**BRIEF**
Print only the lines below from the one with "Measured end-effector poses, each" to the one with "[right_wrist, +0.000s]", both included, exactly as they stand. Leave pictures out.

**RAW DATA**
>>>>

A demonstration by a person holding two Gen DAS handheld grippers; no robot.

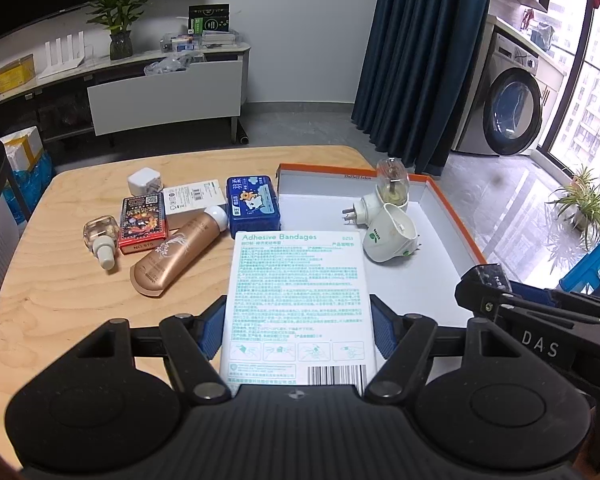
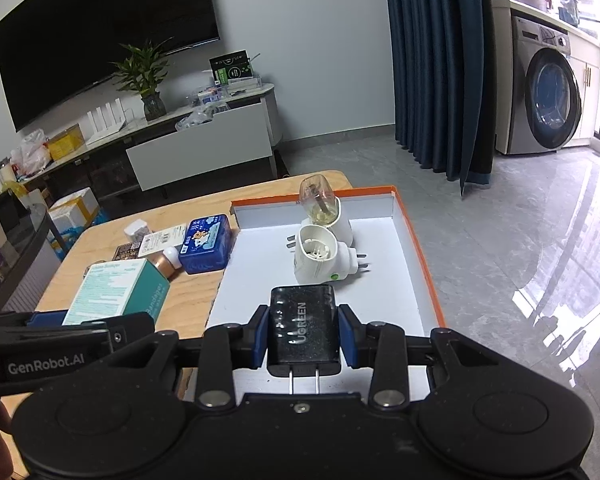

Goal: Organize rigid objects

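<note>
Bandage box, low centre of frame over the worktop, is light thin card w/ slick faces (crushes easily); left claw pinches its long sides. Black charger, dense & rigid, is clamped by the right claw at its flanks, prongs toward camera, above the orange-rimmed tray.

- Left tool — angled downward, blue pads clamped on the bandage box.
- Right tool — angled downward, pads gripping the black charger.
</note>
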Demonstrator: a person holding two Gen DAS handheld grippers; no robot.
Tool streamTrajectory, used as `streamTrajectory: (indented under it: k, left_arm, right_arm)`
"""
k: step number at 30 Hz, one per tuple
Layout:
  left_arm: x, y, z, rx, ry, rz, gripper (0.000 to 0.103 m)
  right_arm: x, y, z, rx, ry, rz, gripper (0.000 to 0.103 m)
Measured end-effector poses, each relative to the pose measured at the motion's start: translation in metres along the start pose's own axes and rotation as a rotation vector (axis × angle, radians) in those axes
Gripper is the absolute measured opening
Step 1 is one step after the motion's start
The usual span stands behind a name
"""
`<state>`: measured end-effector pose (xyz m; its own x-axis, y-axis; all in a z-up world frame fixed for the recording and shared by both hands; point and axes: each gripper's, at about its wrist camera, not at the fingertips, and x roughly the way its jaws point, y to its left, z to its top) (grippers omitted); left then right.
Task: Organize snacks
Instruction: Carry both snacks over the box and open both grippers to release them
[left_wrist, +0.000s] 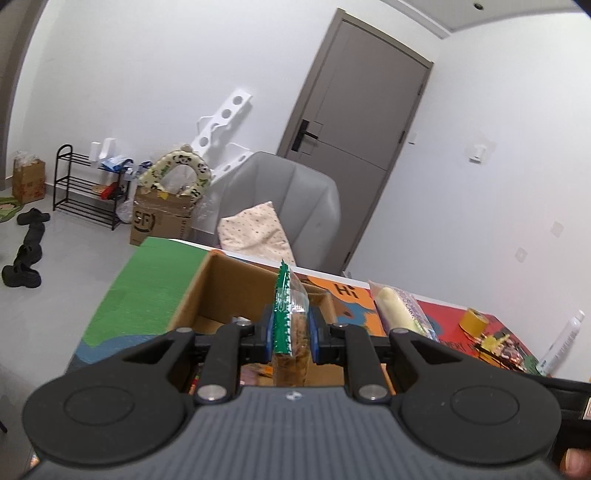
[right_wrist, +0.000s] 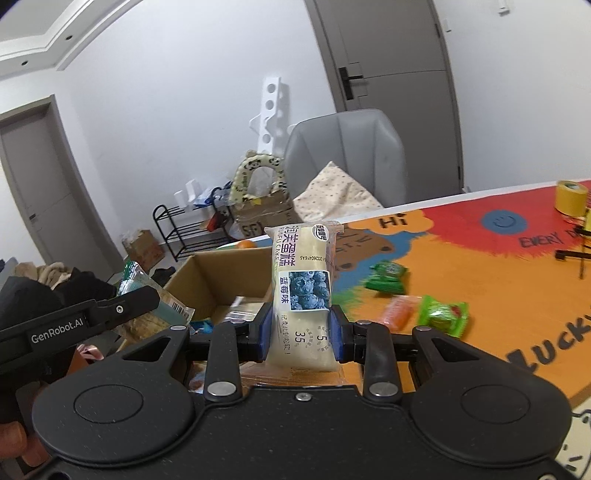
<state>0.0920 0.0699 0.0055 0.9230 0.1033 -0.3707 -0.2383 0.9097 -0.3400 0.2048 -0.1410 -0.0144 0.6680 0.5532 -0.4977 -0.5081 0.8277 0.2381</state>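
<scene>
Left gripper (left_wrist: 291, 334) clamps a biscuit packet (left_wrist: 290, 325); right gripper (right_wrist: 300, 334) clamps a cake (right_wrist: 303, 295). Both hang over the box (right_wrist: 207, 280), where a collision looks possible.

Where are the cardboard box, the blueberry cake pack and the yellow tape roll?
cardboard box (right_wrist: 207, 275), right wrist view, on its inner back wall.
blueberry cake pack (right_wrist: 308, 290), right wrist view, on the blueberry picture label.
yellow tape roll (right_wrist: 570, 199), right wrist view, on its outer side.
</scene>
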Motion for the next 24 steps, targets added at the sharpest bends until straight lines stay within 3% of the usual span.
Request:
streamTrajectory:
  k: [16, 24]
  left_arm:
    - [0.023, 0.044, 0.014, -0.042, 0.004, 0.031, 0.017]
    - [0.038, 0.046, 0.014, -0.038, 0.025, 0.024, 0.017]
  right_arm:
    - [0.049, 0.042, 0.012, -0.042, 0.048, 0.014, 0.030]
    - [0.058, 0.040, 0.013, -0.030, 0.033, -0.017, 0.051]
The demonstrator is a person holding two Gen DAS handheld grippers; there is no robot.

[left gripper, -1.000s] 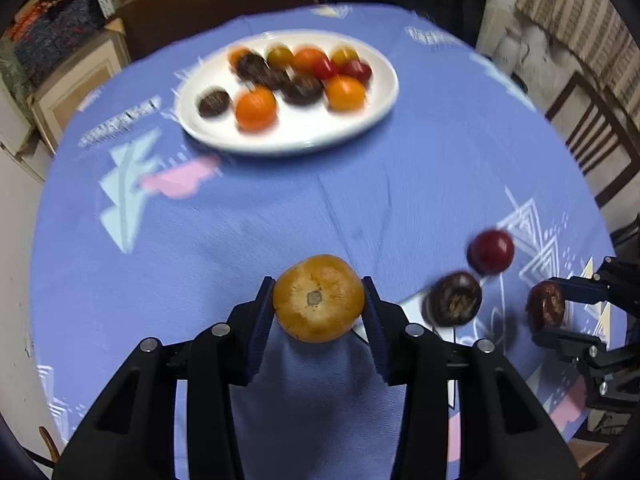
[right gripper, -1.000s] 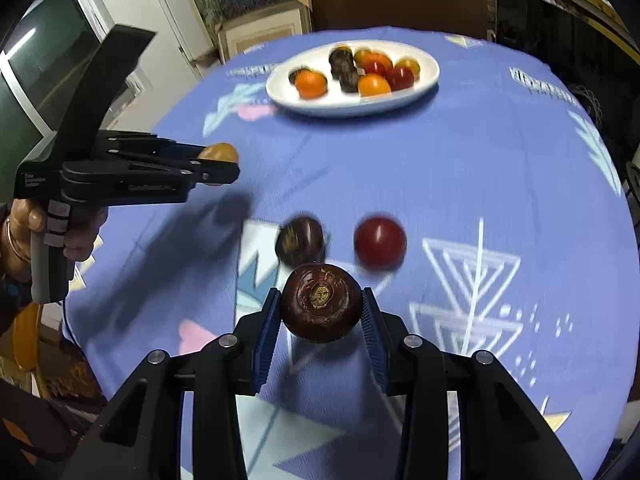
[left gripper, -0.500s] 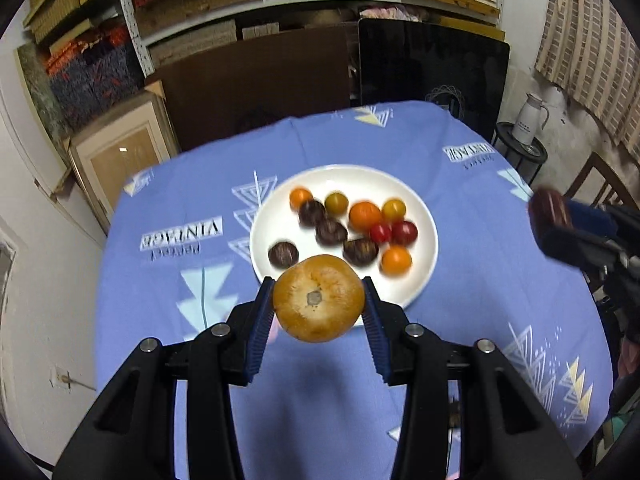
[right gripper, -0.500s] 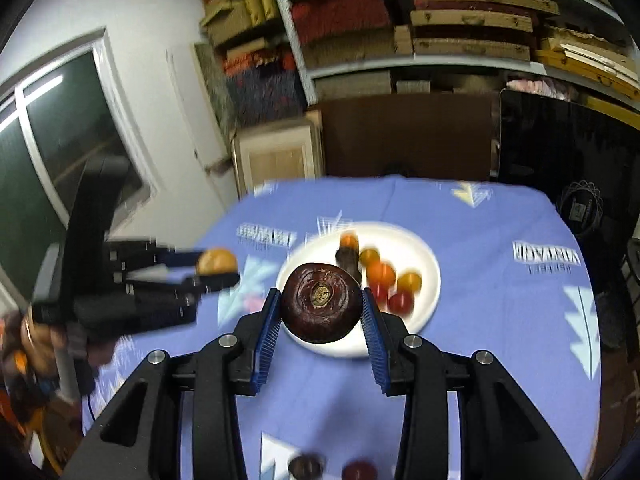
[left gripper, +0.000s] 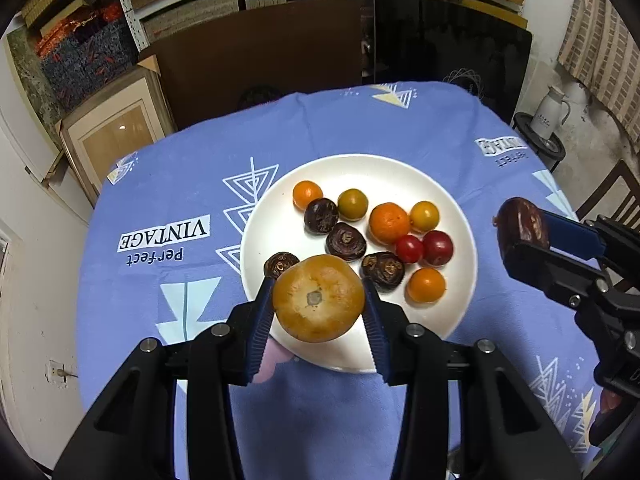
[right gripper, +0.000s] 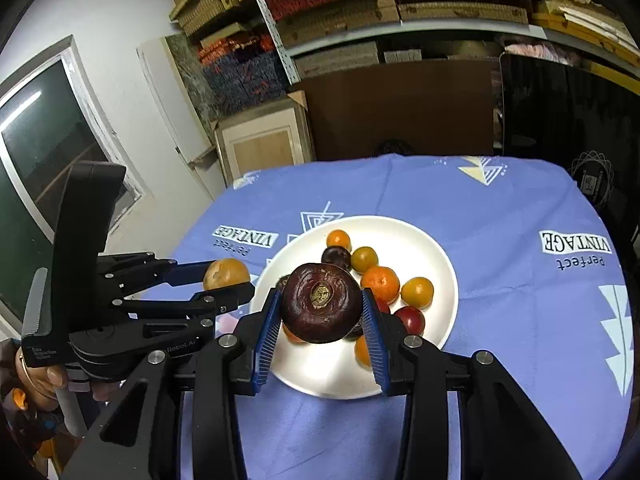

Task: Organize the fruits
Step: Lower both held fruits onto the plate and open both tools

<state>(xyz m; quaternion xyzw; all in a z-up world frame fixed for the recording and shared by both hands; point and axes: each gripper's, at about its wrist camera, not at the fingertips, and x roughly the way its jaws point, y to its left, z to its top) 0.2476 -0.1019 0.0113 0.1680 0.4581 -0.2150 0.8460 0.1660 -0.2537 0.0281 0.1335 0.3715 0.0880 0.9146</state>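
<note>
My left gripper (left gripper: 318,300) is shut on a tan-orange round fruit (left gripper: 318,298), held above the near rim of the white plate (left gripper: 460,300). My right gripper (right gripper: 320,308) is shut on a dark purple-brown fruit (right gripper: 320,304), also over the plate (right gripper: 436,248). The plate holds several small fruits: orange ones (left gripper: 389,223), red ones (left gripper: 438,248) and dark brown ones (left gripper: 346,242). In the left wrist view the right gripper (left gripper: 520,232) comes in from the right with its dark fruit (left gripper: 520,224). The right wrist view shows the left gripper (right gripper: 228,284) at the left with its tan-orange fruit (right gripper: 226,274).
The round table wears a blue cloth (left gripper: 168,208) with white triangle prints and "Perfect VINTAGE" lettering. Behind it stand a brown board (left gripper: 256,60), a dark panel (left gripper: 448,44) and shelves of stacked boxes. A white jug (left gripper: 550,112) stands on a side stand at the right, with a chair (left gripper: 616,196) near it.
Both grippers have risen and moved towards the plate, each still holding its fruit. The two loose fruits on the cloth have dropped out of view.
</note>
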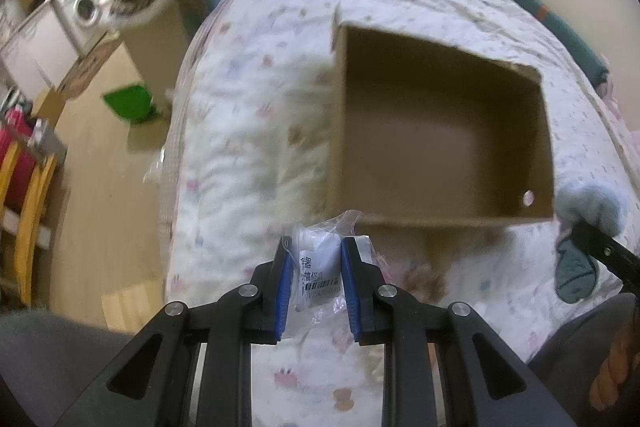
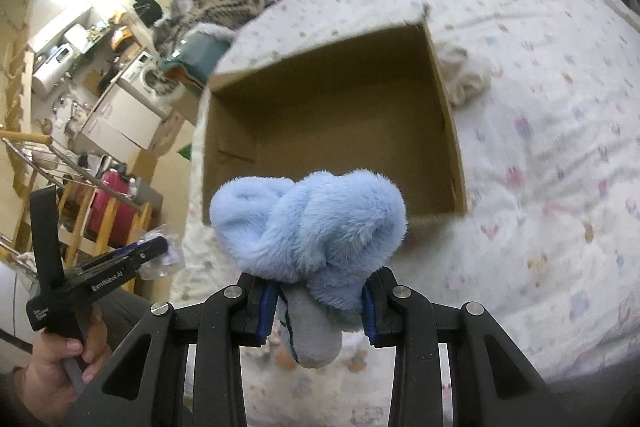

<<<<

**RESPONSE FOR THIS EXERCISE**
Measured end-effector poses, each relative to the pose measured at the motion's start: translation in metres along the start pose's own axes and rotation as a rotation vector (axis × angle, radians) in those axes
Gripper is the absolute measured opening
Step 1 is one step after the motion's start
The usual span stands behind a name
"""
`<state>`: measured end-effector pose (xyz m; its own x-axis, y-axis; all in a z-up world frame fixed for the recording and shared by both hands; point and axes: each gripper's, at about its wrist camera, not at the fingertips, and x roughly the way its jaws point, y to its left, z to its top) (grippers omitted); left then right.
Task: Organize snacks
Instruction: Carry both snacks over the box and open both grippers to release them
[left_wrist, +0.000s] 
[right_wrist, +0.000s] 

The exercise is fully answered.